ArgusEncode32() accepts little endian?

Matt Brown matthewbrown at gmail.com
Wed Jul 17 10:43:20 EDT 2013


Thanks for your reply again.

If the afp.c definition for "AFP: DSI OpenSession detected." is as noted
previously, then the full ArgusEncode32() "output" string would be derived
as:
where data are assigned:
byte offset:    00 00 01 02 03 04 05 06 07 08 09 0A 0B 0C 0D 0E 0F 10 11
data:         00 04 00 01 00       00 00             00 00 00 00 04 01


I think I assumed it to be the opposite placement (from the right,
subnetting got me), but this was just a matter of not understanding order
ArgusEncode32() handles generation of the string, I assume.

Does the abovelook good?


Can you also describe how the string "encrypted" is used and when to use it?

Also, what would be a reasonable ("n") weight to give definitions from nDPI
or other protocol identification classes?  Or, let me ask that
differently... how is the ("n") weight used?  Does raservices() simply
consider the weight relative to other lines of the same "service" in the
.conf, or is weight considered via some threshold that considers the
algorithm used by rauserdata()?
I'm "randomly" guessing, if raservices() can say that a byte pattern that
is pulled from nDPI is matched, then with about _90% certainty_ it is this
service.  How can I express _90% certainty_ with a given "n" value?

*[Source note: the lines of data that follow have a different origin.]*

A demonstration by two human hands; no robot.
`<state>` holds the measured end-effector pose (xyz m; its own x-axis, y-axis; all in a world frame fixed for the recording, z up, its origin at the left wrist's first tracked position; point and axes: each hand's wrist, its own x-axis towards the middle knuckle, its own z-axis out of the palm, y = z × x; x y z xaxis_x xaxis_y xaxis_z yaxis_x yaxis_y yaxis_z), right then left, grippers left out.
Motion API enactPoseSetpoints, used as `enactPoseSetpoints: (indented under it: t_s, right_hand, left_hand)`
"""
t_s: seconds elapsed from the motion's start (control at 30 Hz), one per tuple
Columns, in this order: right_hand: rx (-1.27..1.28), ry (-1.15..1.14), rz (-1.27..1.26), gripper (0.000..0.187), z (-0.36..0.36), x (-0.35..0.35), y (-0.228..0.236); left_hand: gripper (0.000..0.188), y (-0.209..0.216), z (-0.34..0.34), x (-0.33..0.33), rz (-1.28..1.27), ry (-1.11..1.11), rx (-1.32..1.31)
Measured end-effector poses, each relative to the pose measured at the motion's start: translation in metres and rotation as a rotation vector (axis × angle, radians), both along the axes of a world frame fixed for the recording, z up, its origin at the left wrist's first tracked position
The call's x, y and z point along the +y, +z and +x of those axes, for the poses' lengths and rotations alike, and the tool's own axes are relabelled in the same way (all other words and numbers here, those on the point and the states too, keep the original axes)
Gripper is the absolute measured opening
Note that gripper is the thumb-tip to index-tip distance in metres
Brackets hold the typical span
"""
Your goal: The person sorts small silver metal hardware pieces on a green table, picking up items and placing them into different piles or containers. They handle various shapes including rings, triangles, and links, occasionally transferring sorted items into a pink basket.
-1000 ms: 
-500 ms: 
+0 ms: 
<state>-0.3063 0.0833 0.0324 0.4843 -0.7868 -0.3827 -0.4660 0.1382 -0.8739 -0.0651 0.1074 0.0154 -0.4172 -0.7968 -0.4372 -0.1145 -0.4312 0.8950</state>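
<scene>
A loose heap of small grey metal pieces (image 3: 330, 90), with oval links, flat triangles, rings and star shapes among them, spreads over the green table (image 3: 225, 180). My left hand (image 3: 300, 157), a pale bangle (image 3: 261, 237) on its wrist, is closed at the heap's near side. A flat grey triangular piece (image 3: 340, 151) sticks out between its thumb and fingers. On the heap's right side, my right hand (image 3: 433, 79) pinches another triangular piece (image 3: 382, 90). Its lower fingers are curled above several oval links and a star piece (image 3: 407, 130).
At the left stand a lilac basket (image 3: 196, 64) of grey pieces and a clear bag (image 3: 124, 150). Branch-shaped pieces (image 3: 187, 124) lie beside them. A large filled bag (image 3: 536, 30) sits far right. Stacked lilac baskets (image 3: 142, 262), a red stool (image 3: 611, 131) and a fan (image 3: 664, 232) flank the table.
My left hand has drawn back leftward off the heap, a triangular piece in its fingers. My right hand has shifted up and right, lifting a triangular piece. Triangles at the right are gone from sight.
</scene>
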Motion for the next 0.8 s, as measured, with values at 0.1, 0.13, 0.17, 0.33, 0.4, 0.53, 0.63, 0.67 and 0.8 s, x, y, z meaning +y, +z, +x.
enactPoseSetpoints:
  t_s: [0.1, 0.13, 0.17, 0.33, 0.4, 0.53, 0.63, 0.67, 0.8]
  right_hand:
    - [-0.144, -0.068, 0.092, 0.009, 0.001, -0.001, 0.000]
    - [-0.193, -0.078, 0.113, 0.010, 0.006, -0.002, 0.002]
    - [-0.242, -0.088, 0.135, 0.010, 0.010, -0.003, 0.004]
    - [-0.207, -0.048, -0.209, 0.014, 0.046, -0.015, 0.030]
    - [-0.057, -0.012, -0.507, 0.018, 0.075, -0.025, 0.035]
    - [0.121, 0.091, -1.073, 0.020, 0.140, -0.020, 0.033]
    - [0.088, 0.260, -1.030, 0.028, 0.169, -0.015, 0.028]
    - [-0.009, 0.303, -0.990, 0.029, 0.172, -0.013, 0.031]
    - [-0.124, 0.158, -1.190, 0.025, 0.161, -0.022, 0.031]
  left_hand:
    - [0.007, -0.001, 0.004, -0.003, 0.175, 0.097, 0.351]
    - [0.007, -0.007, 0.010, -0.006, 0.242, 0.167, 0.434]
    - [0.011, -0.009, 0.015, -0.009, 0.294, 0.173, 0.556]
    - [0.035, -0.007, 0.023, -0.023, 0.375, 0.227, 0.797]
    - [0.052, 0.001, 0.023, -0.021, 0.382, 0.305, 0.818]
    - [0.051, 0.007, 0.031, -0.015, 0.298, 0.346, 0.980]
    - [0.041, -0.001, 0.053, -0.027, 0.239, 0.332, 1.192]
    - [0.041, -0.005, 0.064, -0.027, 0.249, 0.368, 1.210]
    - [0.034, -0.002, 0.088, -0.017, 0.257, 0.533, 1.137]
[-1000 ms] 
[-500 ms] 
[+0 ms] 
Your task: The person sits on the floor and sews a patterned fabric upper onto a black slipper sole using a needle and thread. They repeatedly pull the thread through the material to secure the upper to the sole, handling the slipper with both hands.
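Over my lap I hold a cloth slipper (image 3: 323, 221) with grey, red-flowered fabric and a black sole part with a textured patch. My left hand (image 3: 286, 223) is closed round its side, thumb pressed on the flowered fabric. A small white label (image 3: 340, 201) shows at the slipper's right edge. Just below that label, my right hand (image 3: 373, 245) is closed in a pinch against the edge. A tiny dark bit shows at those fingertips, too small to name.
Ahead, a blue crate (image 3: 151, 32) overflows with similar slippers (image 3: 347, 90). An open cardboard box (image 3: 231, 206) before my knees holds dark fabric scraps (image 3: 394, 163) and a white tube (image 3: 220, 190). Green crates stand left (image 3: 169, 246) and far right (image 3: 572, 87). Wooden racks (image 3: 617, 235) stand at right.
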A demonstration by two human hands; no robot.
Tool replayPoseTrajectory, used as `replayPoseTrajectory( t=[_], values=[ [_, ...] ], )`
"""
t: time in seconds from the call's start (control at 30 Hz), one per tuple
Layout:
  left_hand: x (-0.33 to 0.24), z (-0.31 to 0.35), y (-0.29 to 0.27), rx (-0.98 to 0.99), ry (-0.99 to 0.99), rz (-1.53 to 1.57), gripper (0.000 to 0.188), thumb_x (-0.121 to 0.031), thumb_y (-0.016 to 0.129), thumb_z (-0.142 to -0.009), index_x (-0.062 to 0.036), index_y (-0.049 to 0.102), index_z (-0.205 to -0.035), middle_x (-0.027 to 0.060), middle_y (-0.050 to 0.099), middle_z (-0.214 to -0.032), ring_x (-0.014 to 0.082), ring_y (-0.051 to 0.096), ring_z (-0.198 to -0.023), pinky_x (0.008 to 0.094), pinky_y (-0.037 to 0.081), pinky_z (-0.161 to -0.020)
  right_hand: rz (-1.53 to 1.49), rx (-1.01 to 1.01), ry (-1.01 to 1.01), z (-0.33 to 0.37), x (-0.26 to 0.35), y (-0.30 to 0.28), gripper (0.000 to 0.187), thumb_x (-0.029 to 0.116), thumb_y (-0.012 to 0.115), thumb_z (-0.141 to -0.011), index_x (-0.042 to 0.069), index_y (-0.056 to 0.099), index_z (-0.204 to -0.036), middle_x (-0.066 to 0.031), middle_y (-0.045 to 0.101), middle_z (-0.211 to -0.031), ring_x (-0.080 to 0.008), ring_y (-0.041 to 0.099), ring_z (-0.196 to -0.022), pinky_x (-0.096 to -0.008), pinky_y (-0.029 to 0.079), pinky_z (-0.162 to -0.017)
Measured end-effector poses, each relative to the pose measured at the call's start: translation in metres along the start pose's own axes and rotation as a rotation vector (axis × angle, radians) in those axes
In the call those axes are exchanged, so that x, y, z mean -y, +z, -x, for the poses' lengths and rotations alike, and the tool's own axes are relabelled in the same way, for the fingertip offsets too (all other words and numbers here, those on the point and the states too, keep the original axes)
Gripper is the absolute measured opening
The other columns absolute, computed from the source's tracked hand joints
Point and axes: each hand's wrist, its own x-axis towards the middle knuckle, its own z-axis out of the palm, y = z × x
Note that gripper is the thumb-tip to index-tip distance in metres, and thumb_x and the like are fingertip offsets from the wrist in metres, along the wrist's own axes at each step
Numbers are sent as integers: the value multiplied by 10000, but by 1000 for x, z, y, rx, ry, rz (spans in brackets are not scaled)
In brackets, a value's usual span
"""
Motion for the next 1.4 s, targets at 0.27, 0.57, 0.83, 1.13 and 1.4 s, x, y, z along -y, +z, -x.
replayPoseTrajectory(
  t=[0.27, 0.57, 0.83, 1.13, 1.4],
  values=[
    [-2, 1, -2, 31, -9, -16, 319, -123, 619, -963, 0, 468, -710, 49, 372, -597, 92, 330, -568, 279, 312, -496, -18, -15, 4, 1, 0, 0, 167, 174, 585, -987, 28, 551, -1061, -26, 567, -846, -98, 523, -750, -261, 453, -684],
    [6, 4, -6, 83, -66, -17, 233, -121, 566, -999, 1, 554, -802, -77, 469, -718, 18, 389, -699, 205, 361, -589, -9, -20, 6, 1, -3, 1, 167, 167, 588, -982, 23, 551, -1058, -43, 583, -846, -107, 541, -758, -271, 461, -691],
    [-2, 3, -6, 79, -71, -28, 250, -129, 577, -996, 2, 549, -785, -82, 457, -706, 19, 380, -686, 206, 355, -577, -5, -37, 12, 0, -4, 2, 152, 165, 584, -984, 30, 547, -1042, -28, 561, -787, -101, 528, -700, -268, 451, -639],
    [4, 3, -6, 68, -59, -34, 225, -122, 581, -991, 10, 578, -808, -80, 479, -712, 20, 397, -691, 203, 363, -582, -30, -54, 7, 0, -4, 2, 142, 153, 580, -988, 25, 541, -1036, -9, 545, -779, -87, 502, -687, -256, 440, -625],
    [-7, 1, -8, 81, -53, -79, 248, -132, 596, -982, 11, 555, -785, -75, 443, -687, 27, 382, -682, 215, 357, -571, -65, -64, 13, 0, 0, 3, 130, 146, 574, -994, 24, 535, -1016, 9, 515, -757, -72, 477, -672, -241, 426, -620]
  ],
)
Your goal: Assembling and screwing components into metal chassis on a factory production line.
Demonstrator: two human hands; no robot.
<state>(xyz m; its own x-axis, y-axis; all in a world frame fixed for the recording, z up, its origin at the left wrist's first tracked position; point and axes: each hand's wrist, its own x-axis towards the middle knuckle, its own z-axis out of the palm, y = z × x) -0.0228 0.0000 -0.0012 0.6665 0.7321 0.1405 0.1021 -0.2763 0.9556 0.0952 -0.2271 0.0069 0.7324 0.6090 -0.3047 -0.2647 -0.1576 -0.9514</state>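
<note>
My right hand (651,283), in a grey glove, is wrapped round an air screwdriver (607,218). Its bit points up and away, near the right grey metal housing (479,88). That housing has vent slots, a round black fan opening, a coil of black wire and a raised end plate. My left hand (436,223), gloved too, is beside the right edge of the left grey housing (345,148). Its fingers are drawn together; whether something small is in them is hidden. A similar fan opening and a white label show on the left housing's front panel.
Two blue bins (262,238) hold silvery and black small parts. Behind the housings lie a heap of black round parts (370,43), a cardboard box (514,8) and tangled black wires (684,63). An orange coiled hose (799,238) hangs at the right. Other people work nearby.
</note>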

Including derived definitions of byte patterns from protocol identification
classes plus the machine learning algo of rauserdata (and the user
tweaking) will make raservices() much more useful, in my opinion.


Looking forward to get cracking on this.
May also look into seeing if I can generate an raservices().conf from
libprotoident (particularly after reading this study http
://vbn.aau.dk/files/78068418/report.pdf<http://vbn.aau.dk/files/78068418/report.pdf>
).


Thanks Carter,

Matt

On Jul 16, 2013, at 7:01 PM, Carter Bullard <carter at qosient.com> wrote:

Hey Matt,
So, understand that your efforts can be described as trying to add
to the /usr/local/argus/std.sig file that we provide in the clients
distribution.

The std.sig file has real signatures for a number of common protocols.
To build your own signatures by hand, you need to understand what
the patterns actually mean.  Lets use one of the signatures for " imap "
as an example:

Service: imap   tcp port 143   n = 48745 src = "444F4E450D0A
     "
                                         dst = "
 204F4B2049444C4520636F6D"

So the signature provides the service label, in this case "imap".
We expect the signature to be seen in tcp traffic going to port 143.
We processed 48745 imap connections, and we analyzed the first
16 bytes of the user buffers and found that the source presented a
bit pattern of 0x44F4E450D0A as the first bits in the sampled payload
of the connection, this pattern is ascii "DONE\n". The 7-16 bytes were
variable, and so are not in the signature.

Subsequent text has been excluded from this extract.